La scène quelque peu surréaliste a duré quelques minutes : La foule les femmes faisant du bruit en face de la direction, à grand renforts de remontrances. Un responsable descendant pour les calmer et les rassurer, lui se fait copieusement huer. De loin, les membres du corps médicaux (tous échelons confondus) acquiesçant discrètement du regard avec un air largement approbateur. Et une infirmière de dire dans son coin « Einhein ! Mi woè na wo gnoédé. O mou sé na nouo, o tri na to » ( C’est ça ! Faites-le leur bien ! Ils sont durs d’oreille. Ils sont récalcitrants»)
Les grèves à l’hosto sont aussi un sacré coup de poker. Il y a une pression psychologique énorme pour les deux parties car le mécontentement grandissant des foules est une chose redoutable, instable et imprévisible, un argument de poids. Mais ça marche encore mieux dans un pays où on se soucie vraiment du peuple, je dis ça je dis rien. Quiconque a déjà « visité » un de nos hôpitaux public en tant que patient ou accompagnant sait à quel point les conditions sont pénibles et difficiles. Alors en temps de grève…

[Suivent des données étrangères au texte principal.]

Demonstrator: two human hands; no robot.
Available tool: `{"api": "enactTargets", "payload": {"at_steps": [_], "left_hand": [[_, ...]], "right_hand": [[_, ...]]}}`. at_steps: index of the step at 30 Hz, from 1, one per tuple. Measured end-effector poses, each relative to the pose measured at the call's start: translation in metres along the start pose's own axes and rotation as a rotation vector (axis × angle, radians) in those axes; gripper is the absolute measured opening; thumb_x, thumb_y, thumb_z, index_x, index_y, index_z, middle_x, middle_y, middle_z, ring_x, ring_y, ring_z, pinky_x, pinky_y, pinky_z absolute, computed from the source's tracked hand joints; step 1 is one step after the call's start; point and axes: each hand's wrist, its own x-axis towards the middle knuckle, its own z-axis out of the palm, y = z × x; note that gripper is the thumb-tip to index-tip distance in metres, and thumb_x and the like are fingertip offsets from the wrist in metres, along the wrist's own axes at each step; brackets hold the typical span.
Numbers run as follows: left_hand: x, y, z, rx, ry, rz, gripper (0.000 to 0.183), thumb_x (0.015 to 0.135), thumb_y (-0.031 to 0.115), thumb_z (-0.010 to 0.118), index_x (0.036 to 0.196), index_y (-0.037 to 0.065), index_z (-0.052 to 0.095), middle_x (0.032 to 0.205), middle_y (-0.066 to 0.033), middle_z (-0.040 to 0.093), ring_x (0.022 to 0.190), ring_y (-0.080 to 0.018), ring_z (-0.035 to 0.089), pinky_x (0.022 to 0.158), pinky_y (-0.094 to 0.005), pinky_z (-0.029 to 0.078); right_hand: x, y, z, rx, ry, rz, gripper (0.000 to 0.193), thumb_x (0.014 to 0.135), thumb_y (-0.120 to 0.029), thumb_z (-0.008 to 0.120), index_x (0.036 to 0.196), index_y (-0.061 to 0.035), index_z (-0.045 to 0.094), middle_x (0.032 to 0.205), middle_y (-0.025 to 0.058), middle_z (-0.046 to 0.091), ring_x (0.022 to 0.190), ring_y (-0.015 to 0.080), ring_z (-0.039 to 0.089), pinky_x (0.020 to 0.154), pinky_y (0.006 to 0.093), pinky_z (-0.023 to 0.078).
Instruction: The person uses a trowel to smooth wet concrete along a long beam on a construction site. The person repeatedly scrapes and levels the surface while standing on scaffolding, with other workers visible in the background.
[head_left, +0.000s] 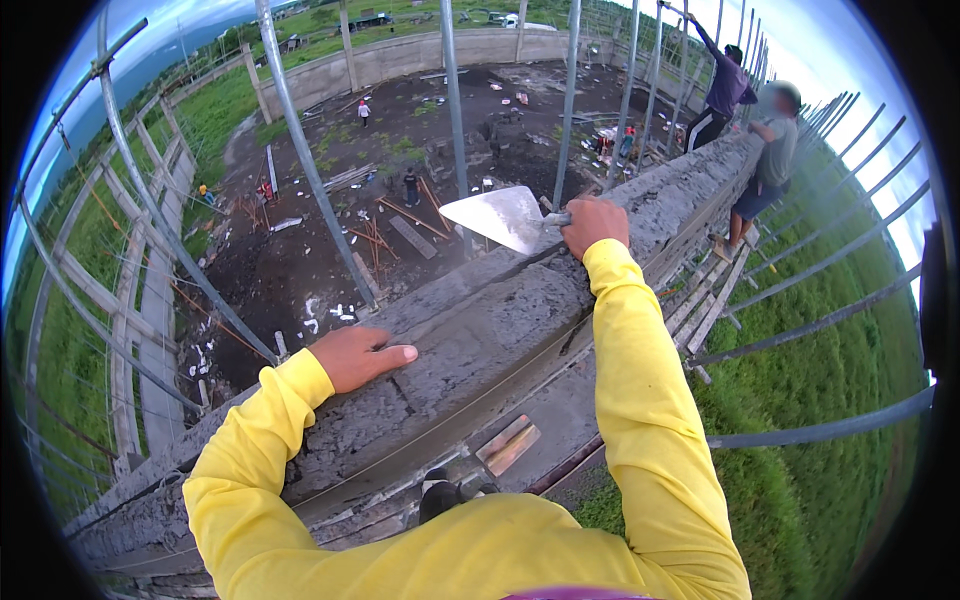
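Observation:
In front of me runs a thick grey wall top [470,325], rough with mortar and cracked in places. My right hand [595,224] is closed round the handle of a pointed masonry trowel [505,217]. Its pale, smeared blade points left, over the wall's far edge. Lower down on the left, my left hand [355,358] rests on the wall top with its thumb stretched out and nothing visible in it; its other fingers are mostly hidden. A thin string line [437,418] stretches along the near side of the wall.
Metal poles [455,120] rise beyond the wall. Farther along it, one person in a grey shirt [778,150] stands on planks [718,290], with another in purple [727,88] beyond. A wood piece [508,445] lies below me. Bars [820,432] project over the grass at right.

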Motion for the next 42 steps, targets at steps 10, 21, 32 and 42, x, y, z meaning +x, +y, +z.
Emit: {"api": "enactTargets", "payload": {"at_steps": [10, 21, 32, 42], "left_hand": [[0.0002, 0.0017, -0.0015, -0.01, -0.025, -0.022, 0.097, 0.105, 0.08, 0.056, 0.145, -0.007, 0.069, 0.138, -0.0345, 0.073, 0.131, -0.0487, 0.069, 0.116, -0.0507, 0.052], [-0.0005, 0.0014, -0.0011, 0.008, -0.005, 0.008, 0.093, 0.105, 0.079, 0.056, 0.14, -0.006, 0.072, 0.133, -0.0336, 0.074, 0.126, -0.0484, 0.071, 0.112, -0.0506, 0.054], [-0.0016, 0.002, 0.0, 0.045, 0.022, 0.003, 0.093, 0.105, 0.08, 0.056, 0.14, -0.004, 0.073, 0.133, -0.0325, 0.075, 0.126, -0.0483, 0.072, 0.112, -0.0504, 0.054], [-0.0023, 0.0047, -0.003, 0.026, -0.004, 0.016, 0.092, 0.106, 0.079, 0.056, 0.14, -0.005, 0.073, 0.132, -0.0327, 0.075, 0.125, -0.0487, 0.072, 0.111, -0.0512, 0.054]], "right_hand": [[-0.0015, -0.0023, -0.0052, 0.019, -0.028, 0.023, 0.028, 0.093, -0.027, 0.078, 0.116, -0.0128, 0.084, 0.12, 0.0106, 0.08, 0.123, 0.0349, 0.073, 0.104, 0.0521, 0.056], [-0.0007, -0.005, -0.01, -0.008, -0.07, 0.044, 0.031, 0.094, -0.031, 0.08, 0.119, -0.0133, 0.085, 0.123, 0.01, 0.08, 0.123, 0.0346, 0.073, 0.105, 0.0518, 0.057], [-0.003, -0.0051, -0.0087, 0.004, -0.034, 0.032, 0.028, 0.093, -0.029, 0.079, 0.116, -0.013, 0.085, 0.121, 0.01, 0.08, 0.122, 0.0346, 0.073, 0.105, 0.0522, 0.056], [-0.0035, -0.0053, -0.0086, -0.004, -0.023, 0.033, 0.027, 0.094, -0.028, 0.078, 0.116, -0.0135, 0.085, 0.119, 0.0101, 0.079, 0.121, 0.0346, 0.073, 0.104, 0.0523, 0.057]]}}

Allo ? Y’a-t-il un président dans l’avion ?
La scène des dames à l’entrée du Centre n’a eu de cesse d’alimenter les conversations. Et un de mes collègues de s’interroger sur le silence de notre altesse royale Gnassingbé II. En ces périodes électorales, on s’imagine bien que ses préoccupations sont toutes autres, mais on se serait quand même attendu à un certain intérêt de sa part, ne serait que par un discours. On ne l’entend pratiquement que le nouvel an, notre prési.

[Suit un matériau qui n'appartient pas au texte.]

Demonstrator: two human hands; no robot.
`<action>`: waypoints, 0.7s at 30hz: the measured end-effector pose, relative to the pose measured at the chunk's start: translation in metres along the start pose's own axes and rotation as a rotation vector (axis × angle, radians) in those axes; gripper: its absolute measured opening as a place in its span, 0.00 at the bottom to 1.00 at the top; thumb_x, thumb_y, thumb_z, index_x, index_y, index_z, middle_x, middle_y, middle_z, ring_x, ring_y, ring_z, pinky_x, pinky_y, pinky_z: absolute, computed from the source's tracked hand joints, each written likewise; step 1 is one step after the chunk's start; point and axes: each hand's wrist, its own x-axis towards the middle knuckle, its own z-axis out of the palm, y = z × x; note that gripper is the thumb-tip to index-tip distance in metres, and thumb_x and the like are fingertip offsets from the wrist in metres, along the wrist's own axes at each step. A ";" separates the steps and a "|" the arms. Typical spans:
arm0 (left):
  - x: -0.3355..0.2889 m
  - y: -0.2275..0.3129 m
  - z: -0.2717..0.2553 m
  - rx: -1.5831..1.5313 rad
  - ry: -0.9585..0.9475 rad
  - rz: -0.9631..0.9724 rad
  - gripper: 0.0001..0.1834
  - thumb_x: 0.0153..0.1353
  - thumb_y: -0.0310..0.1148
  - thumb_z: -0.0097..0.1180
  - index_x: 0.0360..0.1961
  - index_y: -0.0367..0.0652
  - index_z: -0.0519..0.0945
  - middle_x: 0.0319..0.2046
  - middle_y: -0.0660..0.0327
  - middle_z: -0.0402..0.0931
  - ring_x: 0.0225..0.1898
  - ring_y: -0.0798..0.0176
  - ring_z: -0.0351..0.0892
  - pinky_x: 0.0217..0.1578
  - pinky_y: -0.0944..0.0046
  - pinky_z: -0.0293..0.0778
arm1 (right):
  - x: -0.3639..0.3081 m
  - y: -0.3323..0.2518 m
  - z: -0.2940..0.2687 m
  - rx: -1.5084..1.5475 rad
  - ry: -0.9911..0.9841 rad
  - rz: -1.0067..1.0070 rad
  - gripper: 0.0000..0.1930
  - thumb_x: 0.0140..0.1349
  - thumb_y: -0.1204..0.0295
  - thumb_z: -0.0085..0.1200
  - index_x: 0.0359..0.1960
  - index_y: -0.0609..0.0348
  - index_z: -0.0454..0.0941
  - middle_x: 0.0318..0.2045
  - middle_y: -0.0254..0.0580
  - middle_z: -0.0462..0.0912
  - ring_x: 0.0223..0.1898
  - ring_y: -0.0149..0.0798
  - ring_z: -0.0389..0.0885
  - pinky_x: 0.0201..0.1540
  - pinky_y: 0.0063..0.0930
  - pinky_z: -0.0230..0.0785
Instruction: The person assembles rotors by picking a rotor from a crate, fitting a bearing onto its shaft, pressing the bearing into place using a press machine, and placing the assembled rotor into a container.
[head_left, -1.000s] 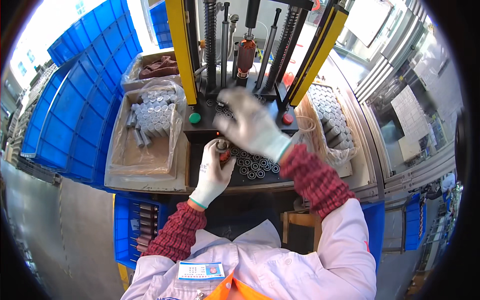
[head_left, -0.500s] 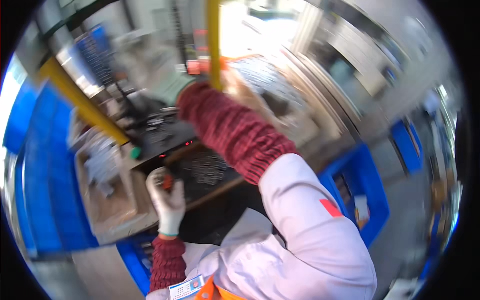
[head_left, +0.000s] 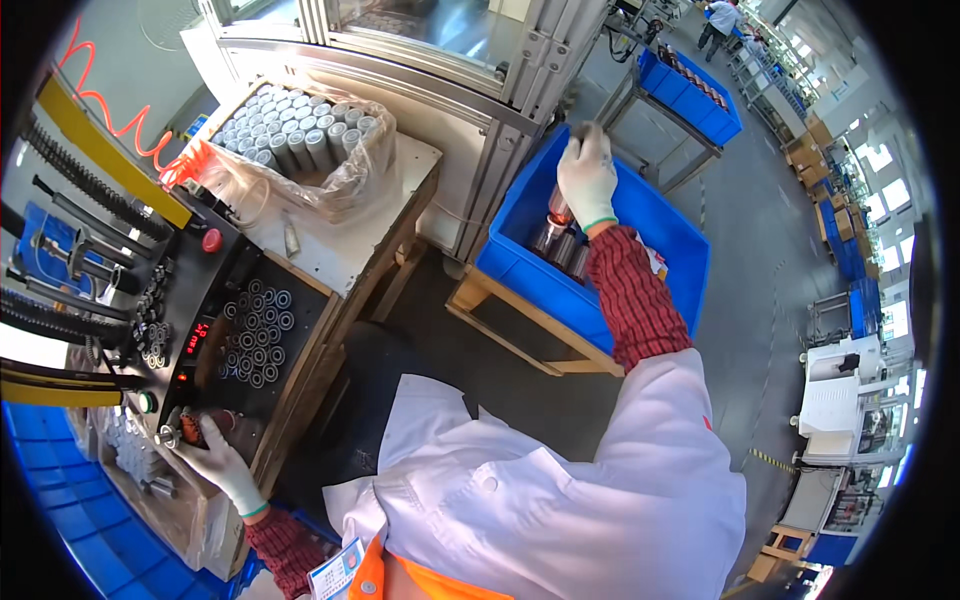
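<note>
Now our left white-gloved hand (head_left: 222, 462) has fingers wrapped tight around a copper-wound metal rotor (head_left: 190, 429); our right white-gloved hand (head_left: 588, 172) hangs over the blue plastic bin (head_left: 688, 262), shiny copper-coloured cylinders (head_left: 549, 236) just below its fingers. Gripping? We can't tell; a hasty pull could knock them together.

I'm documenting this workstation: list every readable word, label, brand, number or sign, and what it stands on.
Nothing can be quoted reliably.
Red digital display on the black console: lit characters, too small to read surely.
ID badge on the pale coat: print too small to read.
Brands, signs: none legible.
</note>
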 end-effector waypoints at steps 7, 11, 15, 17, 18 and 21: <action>0.003 0.006 -0.005 0.073 0.011 0.006 0.30 0.78 0.33 0.61 0.74 0.30 0.65 0.66 0.48 0.74 0.63 0.53 0.76 0.69 0.54 0.69 | -0.054 0.063 0.112 0.013 -0.624 0.515 0.26 0.68 0.66 0.47 0.64 0.63 0.78 0.60 0.69 0.83 0.65 0.68 0.78 0.69 0.52 0.70; 0.001 0.003 -0.010 -0.256 -0.028 -0.158 0.26 0.74 0.24 0.61 0.70 0.34 0.68 0.56 0.54 0.76 0.54 0.57 0.78 0.59 0.57 0.75 | -0.063 0.087 0.121 0.100 -0.897 0.303 0.28 0.69 0.58 0.52 0.62 0.68 0.82 0.61 0.69 0.83 0.66 0.66 0.78 0.69 0.48 0.70; 0.008 0.042 0.011 -0.581 0.022 -0.157 0.22 0.73 0.18 0.57 0.64 0.40 0.67 0.39 0.61 0.75 0.35 0.65 0.80 0.37 0.62 0.81 | -0.046 0.073 0.085 0.378 -0.447 0.335 0.12 0.66 0.71 0.53 0.40 0.67 0.86 0.32 0.48 0.87 0.34 0.48 0.83 0.46 0.42 0.76; 0.010 0.044 -0.003 -0.183 0.012 -0.008 0.23 0.72 0.16 0.57 0.65 0.38 0.68 0.43 0.60 0.74 0.38 0.66 0.79 0.40 0.63 0.81 | -0.030 0.008 0.061 0.200 -0.059 -0.014 0.12 0.71 0.70 0.55 0.45 0.69 0.83 0.43 0.54 0.85 0.47 0.55 0.82 0.58 0.46 0.74; 0.007 0.042 -0.006 -0.182 0.023 -0.013 0.24 0.71 0.16 0.58 0.65 0.38 0.68 0.44 0.60 0.74 0.39 0.67 0.79 0.41 0.63 0.81 | -0.029 -0.050 0.041 0.321 -0.085 -0.014 0.15 0.75 0.67 0.56 0.52 0.69 0.82 0.50 0.53 0.85 0.53 0.49 0.82 0.63 0.43 0.72; 0.000 0.033 -0.011 -0.210 0.047 -0.071 0.25 0.68 0.15 0.60 0.64 0.37 0.70 0.52 0.56 0.73 0.47 0.65 0.79 0.51 0.61 0.81 | -0.053 -0.232 -0.011 0.703 -0.629 -0.161 0.17 0.77 0.64 0.57 0.56 0.66 0.82 0.49 0.47 0.86 0.52 0.45 0.83 0.60 0.40 0.74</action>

Une chose est certaine, cette grève fait parler d’elle. J’ai encore en mémoire la sordide et délirante affaire liée à la grève au niveau de la morgue il y a quelques temps, terrible pour un aussi petit pays que le nôtre. Demain, 17 Févier 2015 commencent les trois jours de sit-in.

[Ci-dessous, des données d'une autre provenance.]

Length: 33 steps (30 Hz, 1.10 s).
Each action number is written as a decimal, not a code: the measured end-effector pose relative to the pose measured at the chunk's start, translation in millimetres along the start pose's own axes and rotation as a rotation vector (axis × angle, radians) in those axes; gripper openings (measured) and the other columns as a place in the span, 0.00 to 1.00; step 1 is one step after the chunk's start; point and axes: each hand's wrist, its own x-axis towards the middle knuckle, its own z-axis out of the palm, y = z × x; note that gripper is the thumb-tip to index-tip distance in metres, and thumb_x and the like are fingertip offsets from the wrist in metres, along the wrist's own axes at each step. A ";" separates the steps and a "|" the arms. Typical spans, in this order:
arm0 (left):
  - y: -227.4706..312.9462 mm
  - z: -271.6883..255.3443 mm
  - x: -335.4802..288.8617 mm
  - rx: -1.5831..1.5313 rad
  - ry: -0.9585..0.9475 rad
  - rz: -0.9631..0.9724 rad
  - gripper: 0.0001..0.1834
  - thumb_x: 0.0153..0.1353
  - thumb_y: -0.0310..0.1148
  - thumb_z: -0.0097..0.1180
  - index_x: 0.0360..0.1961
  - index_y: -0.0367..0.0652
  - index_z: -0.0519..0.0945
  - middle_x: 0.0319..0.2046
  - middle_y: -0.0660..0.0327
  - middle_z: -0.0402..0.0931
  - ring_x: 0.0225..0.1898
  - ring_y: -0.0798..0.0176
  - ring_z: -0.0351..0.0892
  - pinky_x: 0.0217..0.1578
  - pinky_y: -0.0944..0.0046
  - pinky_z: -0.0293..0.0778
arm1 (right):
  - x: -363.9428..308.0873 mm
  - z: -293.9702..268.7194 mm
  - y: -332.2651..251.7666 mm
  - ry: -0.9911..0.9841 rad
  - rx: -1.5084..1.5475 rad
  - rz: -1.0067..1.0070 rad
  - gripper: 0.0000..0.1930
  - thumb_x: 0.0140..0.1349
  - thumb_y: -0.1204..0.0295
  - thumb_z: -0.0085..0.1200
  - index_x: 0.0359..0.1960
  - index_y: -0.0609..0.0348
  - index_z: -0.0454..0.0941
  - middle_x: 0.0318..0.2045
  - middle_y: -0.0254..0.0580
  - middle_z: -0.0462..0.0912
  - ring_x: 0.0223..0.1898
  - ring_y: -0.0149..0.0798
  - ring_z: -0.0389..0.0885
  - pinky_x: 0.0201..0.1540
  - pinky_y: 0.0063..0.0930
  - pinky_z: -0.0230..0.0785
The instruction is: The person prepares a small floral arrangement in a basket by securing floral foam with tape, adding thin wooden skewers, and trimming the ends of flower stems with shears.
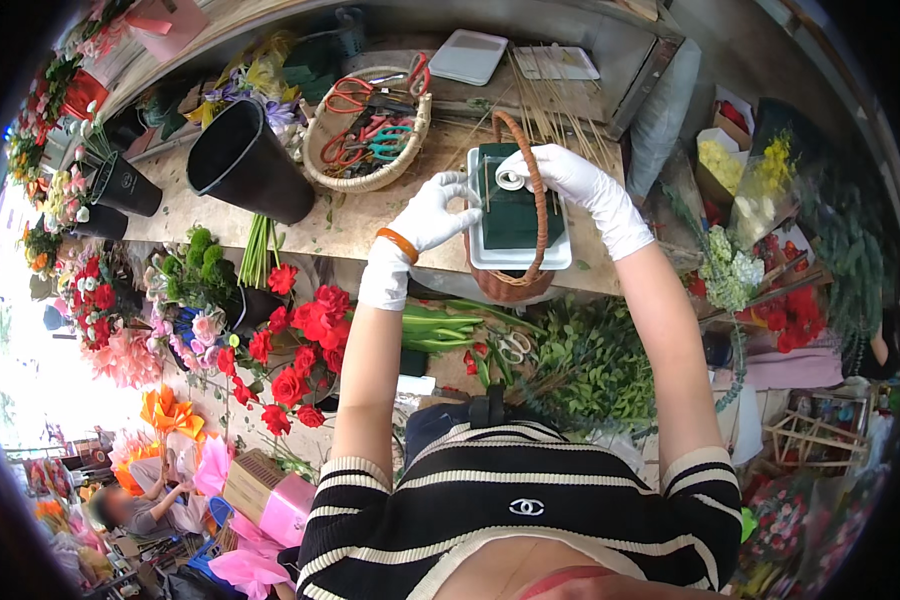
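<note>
A brown wicker basket (510,289) with a tall arched handle stands at the table's front edge. In it sits a white tray (550,252) bearing dark green floral foam (510,222), with thin sticks on the foam. My right hand (570,180), gloved in white, is closed on a roll of white tape (511,174) above the foam, beside the handle. My left hand (430,213), also gloved and with an orange band at the wrist, is at the tray's left edge, thumb and fingers apart. Whether its fingertips touch the tray is hard to see.
Left of the basket is a woven tray of scissors and pliers (368,130), then a black bucket (250,160). Thin sticks (560,125) lie behind. Red roses (305,360) and green foliage (600,365) are below the table's edge. Another person (135,510) sits at the lower left.
</note>
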 end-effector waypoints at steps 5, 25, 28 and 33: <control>50.5 -4.6 -6.4 0.234 0.369 0.043 0.48 0.44 0.48 0.72 0.66 0.51 0.63 0.60 0.49 0.66 0.62 0.47 0.64 0.61 0.53 0.64 | -7.5 2.3 -4.6 0.027 -0.062 -0.037 0.14 0.64 0.64 0.54 0.43 0.61 0.83 0.30 0.28 0.80 0.28 0.22 0.69 0.32 0.17 0.62; -4.5 50.6 10.7 -0.252 0.247 0.159 0.34 0.55 0.47 0.62 0.65 0.63 0.68 0.73 0.47 0.25 0.73 0.38 0.21 0.69 0.41 0.29 | -93.2 -72.1 -19.9 0.242 -0.281 0.041 0.14 0.61 0.60 0.57 0.29 0.58 0.82 0.18 0.28 0.76 0.19 0.21 0.67 0.24 0.16 0.59; -5.9 53.4 10.5 -0.269 0.265 0.173 0.33 0.57 0.47 0.60 0.65 0.63 0.68 0.73 0.47 0.25 0.73 0.39 0.21 0.69 0.41 0.27 | -114.3 -79.0 4.3 0.312 -0.254 0.067 0.13 0.61 0.61 0.58 0.29 0.59 0.83 0.18 0.28 0.75 0.20 0.21 0.68 0.24 0.16 0.59; -3.3 54.1 8.0 -0.265 0.282 0.170 0.31 0.58 0.47 0.57 0.64 0.62 0.69 0.73 0.47 0.27 0.73 0.39 0.23 0.69 0.42 0.27 | -128.4 -80.5 43.2 0.375 -0.159 0.099 0.11 0.60 0.62 0.60 0.29 0.58 0.84 0.19 0.27 0.76 0.22 0.21 0.69 0.26 0.16 0.59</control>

On a pas fini d’entendre parler de cette affaire.
Bien à vous,
A.R.D-A.
(1): Je passe déjà sur l’étrange mesquinerie que c’est donner le nom d’un des plus illustres hommes du Togo à un hôpital considéré par beaucoup comme un mourroir.
(2) Dokita : déformation de « Doctor ». C’est le terme le plus répandu pour désigner un « docteur » (Docteur en Médecine je précise) en Eve-Mina/Lomégbé.